WHAT IS EXPECTED: Restating every entry exactly is the whole task.
*** Opening RECORDS FOR PROCESSING ***
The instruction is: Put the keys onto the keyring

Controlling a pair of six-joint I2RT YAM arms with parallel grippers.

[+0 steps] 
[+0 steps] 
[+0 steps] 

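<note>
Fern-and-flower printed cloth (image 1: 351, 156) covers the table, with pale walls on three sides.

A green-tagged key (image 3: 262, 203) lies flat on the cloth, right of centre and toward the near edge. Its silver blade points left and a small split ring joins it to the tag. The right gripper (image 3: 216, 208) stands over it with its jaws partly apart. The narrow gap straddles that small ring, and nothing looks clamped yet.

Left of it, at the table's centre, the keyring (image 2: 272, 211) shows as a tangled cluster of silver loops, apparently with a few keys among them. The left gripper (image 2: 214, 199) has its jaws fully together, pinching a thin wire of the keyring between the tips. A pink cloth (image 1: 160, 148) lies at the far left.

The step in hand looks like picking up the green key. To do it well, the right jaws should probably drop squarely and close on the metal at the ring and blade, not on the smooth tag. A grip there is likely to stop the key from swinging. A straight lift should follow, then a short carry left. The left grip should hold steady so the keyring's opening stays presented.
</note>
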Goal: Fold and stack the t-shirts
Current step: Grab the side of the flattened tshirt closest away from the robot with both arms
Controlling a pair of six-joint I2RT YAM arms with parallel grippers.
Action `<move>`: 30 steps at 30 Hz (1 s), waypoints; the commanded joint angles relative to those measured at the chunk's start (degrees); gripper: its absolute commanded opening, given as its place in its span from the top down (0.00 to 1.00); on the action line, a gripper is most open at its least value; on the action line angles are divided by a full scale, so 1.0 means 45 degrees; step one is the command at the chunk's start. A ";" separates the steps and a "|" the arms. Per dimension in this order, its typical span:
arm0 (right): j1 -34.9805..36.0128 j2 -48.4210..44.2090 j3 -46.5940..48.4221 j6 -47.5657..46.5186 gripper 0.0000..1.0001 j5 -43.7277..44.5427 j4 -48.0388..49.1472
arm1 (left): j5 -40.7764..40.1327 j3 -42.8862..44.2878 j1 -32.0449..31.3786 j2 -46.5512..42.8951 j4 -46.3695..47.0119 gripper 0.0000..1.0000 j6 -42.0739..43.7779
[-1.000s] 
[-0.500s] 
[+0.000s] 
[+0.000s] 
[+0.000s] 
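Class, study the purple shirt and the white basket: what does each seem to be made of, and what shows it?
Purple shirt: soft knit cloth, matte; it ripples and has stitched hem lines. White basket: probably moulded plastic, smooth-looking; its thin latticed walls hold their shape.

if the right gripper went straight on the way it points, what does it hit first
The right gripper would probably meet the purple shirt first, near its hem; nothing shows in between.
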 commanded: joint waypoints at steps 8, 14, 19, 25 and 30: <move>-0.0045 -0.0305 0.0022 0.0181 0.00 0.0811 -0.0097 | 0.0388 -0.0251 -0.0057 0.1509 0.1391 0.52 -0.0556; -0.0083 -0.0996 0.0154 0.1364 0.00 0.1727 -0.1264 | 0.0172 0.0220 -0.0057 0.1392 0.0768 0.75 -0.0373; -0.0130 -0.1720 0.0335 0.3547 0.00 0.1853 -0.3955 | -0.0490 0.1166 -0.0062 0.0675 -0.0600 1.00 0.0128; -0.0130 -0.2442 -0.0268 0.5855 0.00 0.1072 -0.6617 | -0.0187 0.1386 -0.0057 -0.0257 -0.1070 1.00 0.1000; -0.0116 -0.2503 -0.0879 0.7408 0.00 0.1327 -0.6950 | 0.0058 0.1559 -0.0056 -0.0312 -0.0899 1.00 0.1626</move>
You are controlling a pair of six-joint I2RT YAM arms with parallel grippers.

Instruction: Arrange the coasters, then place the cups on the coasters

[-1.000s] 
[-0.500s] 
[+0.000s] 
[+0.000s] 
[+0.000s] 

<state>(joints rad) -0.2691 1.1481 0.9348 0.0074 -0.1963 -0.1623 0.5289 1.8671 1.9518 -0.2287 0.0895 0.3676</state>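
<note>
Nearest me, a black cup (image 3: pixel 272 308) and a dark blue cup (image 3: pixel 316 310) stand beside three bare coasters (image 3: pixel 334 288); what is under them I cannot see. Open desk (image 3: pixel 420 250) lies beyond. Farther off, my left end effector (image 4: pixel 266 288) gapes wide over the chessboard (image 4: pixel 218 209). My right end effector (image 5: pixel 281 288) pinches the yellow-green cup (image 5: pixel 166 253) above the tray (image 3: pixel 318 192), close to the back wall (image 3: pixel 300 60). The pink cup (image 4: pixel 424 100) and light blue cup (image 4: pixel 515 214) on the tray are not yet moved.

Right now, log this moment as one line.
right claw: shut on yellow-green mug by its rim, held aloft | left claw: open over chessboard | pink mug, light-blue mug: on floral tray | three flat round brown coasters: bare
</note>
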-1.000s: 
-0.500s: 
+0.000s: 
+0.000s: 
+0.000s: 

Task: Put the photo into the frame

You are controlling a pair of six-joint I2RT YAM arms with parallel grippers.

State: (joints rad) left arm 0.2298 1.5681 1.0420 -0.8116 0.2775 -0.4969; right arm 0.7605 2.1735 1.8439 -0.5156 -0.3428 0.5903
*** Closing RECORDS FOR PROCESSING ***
OUTPUT FOR THIS EXERCISE:
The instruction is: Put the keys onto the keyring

Controlling a pair of six-joint I2RT YAM arms with parallel grippers.

[+0 steps] 
[+0 steps] 
[+0 steps] 

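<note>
Fern-and-flower printed cloth (image 1: 351, 156) covers the table, with pale walls on three sides.

A green-tagged key (image 3: 262, 203) lies flat on the cloth, right of centre and toward the near edge. Its silver blade points left and a small split ring joins it to the tag. The right gripper (image 3: 216, 208) stands over it with its jaws partly apart. The narrow gap straddles that small ring, and nothing looks clamped yet.

Left of it, at the table's centre, the keyring (image 2: 272, 211) shows as a tangled cluster of silver loops, apparently with a few keys among them. The left gripper (image 2: 214, 199) has its jaws fully together, pinching a thin wire of the keyring between the tips. A pink cloth (image 1: 160, 148) lies at the far left.

The step in hand looks like picking up the green key. To do it well, the right jaws should probably drop squarely and close on the metal at the ring and blade, not on the smooth tag. A grip there is likely to stop the key from swinging. A straight lift should follow, then a short carry left. The left grip should hold steady so the keyring's opening stays presented.
</note>
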Goal: Fold and stack the t-shirts
Current step: Grab the side of the flattened tshirt closest away from the robot with both arms
Controlling a pair of six-joint I2RT YAM arms with parallel grippers.
Action `<move>`: 30 steps at 30 Hz (1 s), waypoints; the commanded joint angles relative to those measured at the chunk's start (degrees); gripper: its absolute commanded opening, given as its place in its span from the top down (0.00 to 1.00); on the action line, a gripper is most open at its least value; on the action line angles are divided by a full scale, so 1.0 means 45 degrees; step one is the command at the chunk's start. A ";" separates the steps and a "|" the arms. Per dimension in this order, its typical span:
arm0 (right): j1 -34.9805..36.0128 j2 -48.4210..44.2090 j3 -46.5940..48.4221 j6 -47.5657..46.5186 gripper 0.0000..1.0001 j5 -43.7277..44.5427 j4 -48.0388..49.1472
arm1 (left): j5 -40.7764..40.1327 j3 -42.8862..44.2878 j1 -32.0449..31.3786 j2 -46.5512..42.8951 j4 -46.3695..47.0119 gripper 0.0000..1.0000 j6 -42.0739..43.7779
[-1.000s] 
[-0.500s] 
[+0.000s] 
[+0.000s] 
[+0.000s] 
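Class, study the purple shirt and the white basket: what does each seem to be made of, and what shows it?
Purple shirt: soft knit cloth, matte; it ripples and has stitched hem lines. White basket: probably moulded plastic, smooth-looking; its thin latticed walls hold their shape.

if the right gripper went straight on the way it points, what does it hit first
The right gripper would probably meet the purple shirt first, near its hem; nothing shows in between.
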 commanded: joint waypoints at steps 8, 14, 19, 25 and 30: <move>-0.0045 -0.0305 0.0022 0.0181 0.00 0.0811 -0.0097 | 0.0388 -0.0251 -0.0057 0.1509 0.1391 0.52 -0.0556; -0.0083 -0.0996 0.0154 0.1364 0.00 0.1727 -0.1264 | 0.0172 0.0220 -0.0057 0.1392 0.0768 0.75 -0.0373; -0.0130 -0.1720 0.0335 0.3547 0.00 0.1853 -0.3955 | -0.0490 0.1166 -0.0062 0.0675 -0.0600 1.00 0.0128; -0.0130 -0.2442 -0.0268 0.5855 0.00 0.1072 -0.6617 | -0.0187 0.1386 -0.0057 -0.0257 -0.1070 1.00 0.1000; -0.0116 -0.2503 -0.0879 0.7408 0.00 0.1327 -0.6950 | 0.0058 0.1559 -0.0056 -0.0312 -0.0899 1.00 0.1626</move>
You are controlling a pair of six-joint I2RT YAM arms with parallel grippers.

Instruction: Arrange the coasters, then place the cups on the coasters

[-1.000s] 
[-0.500s] 
[+0.000s] 
[+0.000s] 
[+0.000s] 

<state>(joints rad) -0.2691 1.1481 0.9348 0.0074 -0.1963 -0.1623 0.5289 1.8671 1.9518 -0.2287 0.0895 0.3676</state>
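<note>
Nearest me, a black cup (image 3: pixel 272 308) and a dark blue cup (image 3: pixel 316 310) stand beside three bare coasters (image 3: pixel 334 288); what is under them I cannot see. Open desk (image 3: pixel 420 250) lies beyond. Farther off, my left end effector (image 4: pixel 266 288) gapes wide over the chessboard (image 4: pixel 218 209). My right end effector (image 5: pixel 281 288) pinches the yellow-green cup (image 5: pixel 166 253) above the tray (image 3: pixel 318 192), close to the back wall (image 3: pixel 300 60). The pink cup (image 4: pixel 424 100) and light blue cup (image 4: pixel 515 214) on the tray are not yet moved.

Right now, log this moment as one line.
right claw: shut on yellow-green mug by its rim, held aloft | left claw: open over chessboard | pink mug, light-blue mug: on floral tray | three flat round brown coasters: bare
</note>
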-1.000s: 
-0.500s: 
+0.000s: 
+0.000s: 
+0.000s: 

Task: Put the photo into the frame

You are controlling a pair of six-joint I2RT YAM arms with parallel grippers.

State: (joints rad) left arm 0.2298 1.5681 1.0420 -0.8116 0.2775 -0.4969; right arm 0.7605 2.1735 1.8439 -0.5156 -0.3428 0.5903

Nothing else is needed to complete the exercise.